Petit rappel historique en amont de la sortie du biopic (prometteur) sur l'immense Miles Davis
Près de 25 ans après sa mort, la vie de Miles Davis (1926-1991) va enfin être portée à l'ecran sous les traits de Don Cheadle (Ocean's Eleven, Iron Man, Hotel Rwanda...) qui pour le coup endosse également le costume de réalisateur.
Sur Miles Ahead, on sait que Cheadle partagera l'affiche avec Ewan McGregor et que le scénario tourne autour de la traversée du désert du célèbre trompettiste à la santé alors déclinante à la fin des années septante jusqu'à son retour en grâce en 1981. L'histoire de la rencontre de Miles avec un journaliste (McGregor donc) sera ainsi prétexte à flashbacks et souvenirs de sa vie antérieure.
Tourné l'an dernier, le film vient d'être présenté en clôture du 53ème New York Film Festival et devrait sortir prochainement en Europe. Des extraits sont déjà dispos ici et laissent entrevoir un acteur très convaincant dans la ressemblance et le mimétisme (et cette voix!). Don Cheadle, grand fan de Miles Davis, a par ailleurs dû recourir au crowdfunding pour mettre sur pied ce projet qui lui tenait à cœur depuis quelques années déjà. Grand bien lui (nous) fasse!
Pour être complet et aiguiser encore plus notre curiosité, notons la présence au générique du vénérable Herbie Hancock, chargé de superviser (en connaisseur) la bande originale.
On a donc hâte de voir débarquer la pellicule dans nos salles mais le pari du biopic est quand même risqué car Cheadle s'attaque à un mythe, un génie musical transcendé par les excès d'une vie romanesque, une icône Black noyée dans une société blanche hostile, un destin où confluent nombre de musiciens renommés et... de femmes qui préfigureront son art sans cesse renouvelé et des looks toujours plus fous.

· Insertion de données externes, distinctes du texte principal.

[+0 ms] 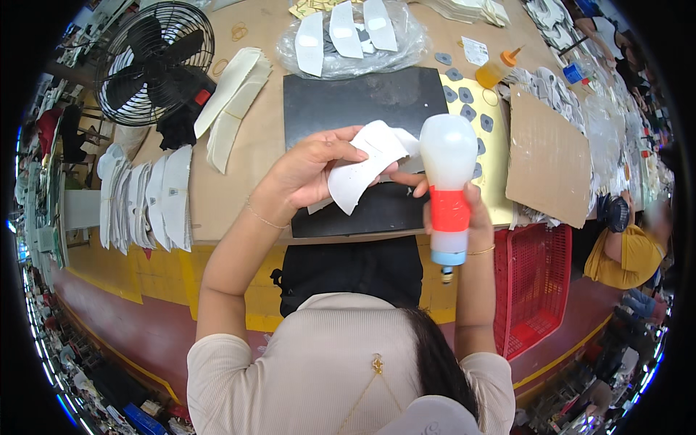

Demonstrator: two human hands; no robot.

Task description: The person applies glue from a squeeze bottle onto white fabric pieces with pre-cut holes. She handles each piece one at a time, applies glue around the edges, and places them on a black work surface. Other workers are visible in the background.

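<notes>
The left hand [312, 170] pinches a white cut piece [366, 165] above the black mat [362, 101] on the worktop [239, 181]. The right hand [464, 210] wraps an upturned glue bottle [448, 185], nozzle apparently down.

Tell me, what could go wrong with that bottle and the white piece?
The right hand holds the squeeze bottle upside down with its tip pointing at the lap, so glue might drip onto the clothes. The left hand pinches the bent white piece right beside the bottle; a bump could smear or crease it.
</notes>
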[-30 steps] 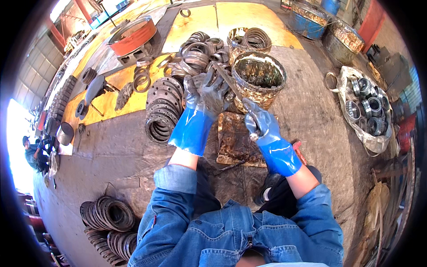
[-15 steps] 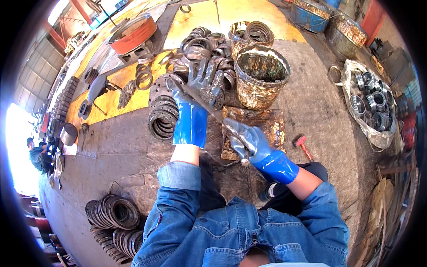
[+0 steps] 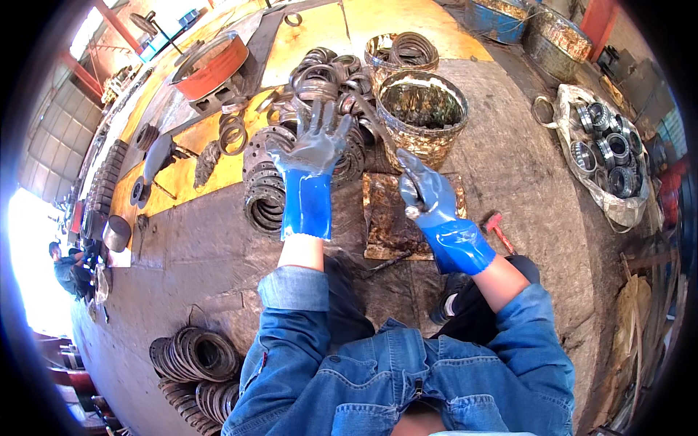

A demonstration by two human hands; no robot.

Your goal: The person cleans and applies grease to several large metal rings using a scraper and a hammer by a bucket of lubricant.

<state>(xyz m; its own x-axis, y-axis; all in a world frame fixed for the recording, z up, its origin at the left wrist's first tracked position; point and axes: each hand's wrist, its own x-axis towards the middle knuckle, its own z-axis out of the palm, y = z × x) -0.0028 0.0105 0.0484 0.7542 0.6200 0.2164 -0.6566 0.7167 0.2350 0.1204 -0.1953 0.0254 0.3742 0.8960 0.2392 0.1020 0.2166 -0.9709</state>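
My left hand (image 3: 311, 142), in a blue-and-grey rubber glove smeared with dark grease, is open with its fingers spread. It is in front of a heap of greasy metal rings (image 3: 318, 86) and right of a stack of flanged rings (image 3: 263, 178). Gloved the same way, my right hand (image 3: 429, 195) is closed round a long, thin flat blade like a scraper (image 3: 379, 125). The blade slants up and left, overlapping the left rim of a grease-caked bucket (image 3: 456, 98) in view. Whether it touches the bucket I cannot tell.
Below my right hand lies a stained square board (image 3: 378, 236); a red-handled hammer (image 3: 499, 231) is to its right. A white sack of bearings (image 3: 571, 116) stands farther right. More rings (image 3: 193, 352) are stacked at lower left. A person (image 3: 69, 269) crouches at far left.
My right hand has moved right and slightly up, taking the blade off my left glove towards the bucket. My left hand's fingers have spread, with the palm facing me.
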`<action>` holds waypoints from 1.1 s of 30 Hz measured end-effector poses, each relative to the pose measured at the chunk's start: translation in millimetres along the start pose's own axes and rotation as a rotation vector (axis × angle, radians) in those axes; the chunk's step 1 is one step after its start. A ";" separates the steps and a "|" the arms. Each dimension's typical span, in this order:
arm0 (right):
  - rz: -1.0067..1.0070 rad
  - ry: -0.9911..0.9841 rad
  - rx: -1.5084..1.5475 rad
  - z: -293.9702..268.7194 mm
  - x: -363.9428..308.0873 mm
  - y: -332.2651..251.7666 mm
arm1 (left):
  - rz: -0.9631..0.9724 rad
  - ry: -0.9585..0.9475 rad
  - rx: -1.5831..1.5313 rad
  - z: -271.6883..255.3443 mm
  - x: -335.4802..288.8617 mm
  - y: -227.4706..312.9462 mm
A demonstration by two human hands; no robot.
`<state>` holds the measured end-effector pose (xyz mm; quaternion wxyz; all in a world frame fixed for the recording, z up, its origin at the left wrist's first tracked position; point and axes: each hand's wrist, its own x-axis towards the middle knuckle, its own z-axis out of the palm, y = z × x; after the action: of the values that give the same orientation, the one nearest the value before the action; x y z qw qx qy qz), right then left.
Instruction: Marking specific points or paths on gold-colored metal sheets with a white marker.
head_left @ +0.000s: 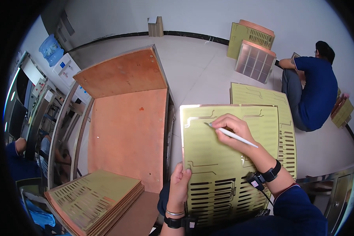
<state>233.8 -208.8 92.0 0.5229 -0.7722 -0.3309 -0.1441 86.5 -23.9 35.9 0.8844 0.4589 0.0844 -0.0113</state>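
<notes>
My left hand (pixel 179 181) is closed on the left edge of a large yellow-green circuit board panel (pixel 220 145) with copper traces and a bright copper rim. My right hand (pixel 236 131) rests over the panel's upper middle, pinching a slim white-handled tool (pixel 240 138) with a tapered end. Its small dark tip points left, near the short traces at the upper left; I cannot tell if it is a blade or a brush. Long dark slots and traces cover the panel's lower part, partly hidden by my right forearm.
Another panel (pixel 285 118) lies partly beneath, on the right. At lower left sits a stack of panels (pixel 98 200) beside a copper-coloured board stand (pixel 126 133). Beyond are upright panels (pixel 255 61), a seated person in blue (pixel 316 90) and a water dispenser (pixel 69 72). Another person (pixel 23 161) sits far left.
</notes>
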 end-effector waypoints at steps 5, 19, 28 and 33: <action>-0.019 -0.011 -0.024 -2.5 0.5 -0.6 | 0.006 -0.007 -0.005 0.1 1.5 -0.4; -0.056 -0.041 -0.026 0.3 -1.3 -0.1 | -0.015 0.000 0.009 -2.6 -0.1 -1.7; -0.102 -0.037 -0.034 20.2 15.5 -7.3 | -0.017 -0.008 0.005 0.2 0.9 0.6; -0.079 -0.028 -0.014 22.4 19.1 -7.2 | -0.014 -0.031 0.012 -3.0 1.6 -0.3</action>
<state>240.3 -180.1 98.8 0.5067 -0.7641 -0.3674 -0.1564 87.7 -21.6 33.7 0.8827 0.4633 0.0741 -0.0251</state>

L'envie me prend d'ailleurs de spoiler un peu le début de l'histoire...
Tout commence pour Miles Davis à la fin des années 1940 et jusqu'au milieu des 50's où, jeune musicien, il côtoie et accompagne au gré des formations Charlie Parker, Dizzy Gillespie, Stan Getz ou encore Coleman Hawkins, autant dire la crème du Bebop, entrée depuis au Panthéon du jazz. Il fait ses preuves et devient un solide leader avec le révolutionnaire Birth Of The Cool en 1956. Après ce passage par le Cool Jazz (qu'il délaisse rapidement), il devient maître dans l'art énergique du Hard Bop (la sublime série Cookin', Workin', Relaxin'...), du jazz modal et de l'improvisation (cf. Son passage en France, le temps d'une idylle avec Juliette Gréco et de graver pour Louis Malle la bande originale d'Ascenceur pour l'Echafaud). Il croisera alors la route de John Coltrane, Sonny Rollins, Herbie Hancock (tiens tiens) ou Wayne Shorter. C'est en 1959 qu'il gravera l'historique "Kind Of Blue", disque de jazz le plus vendu de tous les temps.
C'est à cette période également que Miles Davis entrevoit ses premiers démons. D'abord, il lutte contre une sévère addiction à l'héroïne qui lui vaudra quelques passages au poste mais surtout il perd à jamais son sourire auparavant chaleureux au profit d'une cynique amertume que lui causera un flic un peu zélé voulant lui rappeler sa condition de "nègre" en le tabassant alors que Miles s'apprêtait à monter sur la scène du Birdland. Un épisode qui le marquera toute sa vie.
Tournant ensuite le dos au naissant free jazz qu'il critique ouvertement, Miles traverse la décennie 1960 à coup de disque fabuleux (Sketches of Spain, Seven Steps to Heaven, Nefertiti...) jusqu'à sa rencontre avec sa future femme Betty Davis qui lui donnera goût à la mode (oublié le costard, place aux patchworks bigarrés, aux lunettes ultra dimensionnées, aux cuir et chaînes en or) et surtout lui présentera le sautillant et funky Sly Stone et l'ouvrira au rock d'Hendrix, au groove et à l'électrique. Miles Davis livrera alors un énième classique avec Bitches Brew suivi d'une série d'enregistrements studio et live ouvertement fusion, jazz-funk voire (attention gros mot) jazz-rock dont on retiendra le génial Dark Magus.
On arrive alors à cette fameuse période dont Don Cheadle a fait un film où l'on perd la trace d'un Miles Davis affaibli par la dépression, la drogue et sa hanche qui le fait souffrir mais aussi ébranlé par quelques projets prometteurs mais malheureusement avortés pour diverses raisons. La suite de l'histoire qui le hissera au rang de superstar, c'est le film qui vous la contera avec on n'en doute pas une maestria digne du phénomène Miles.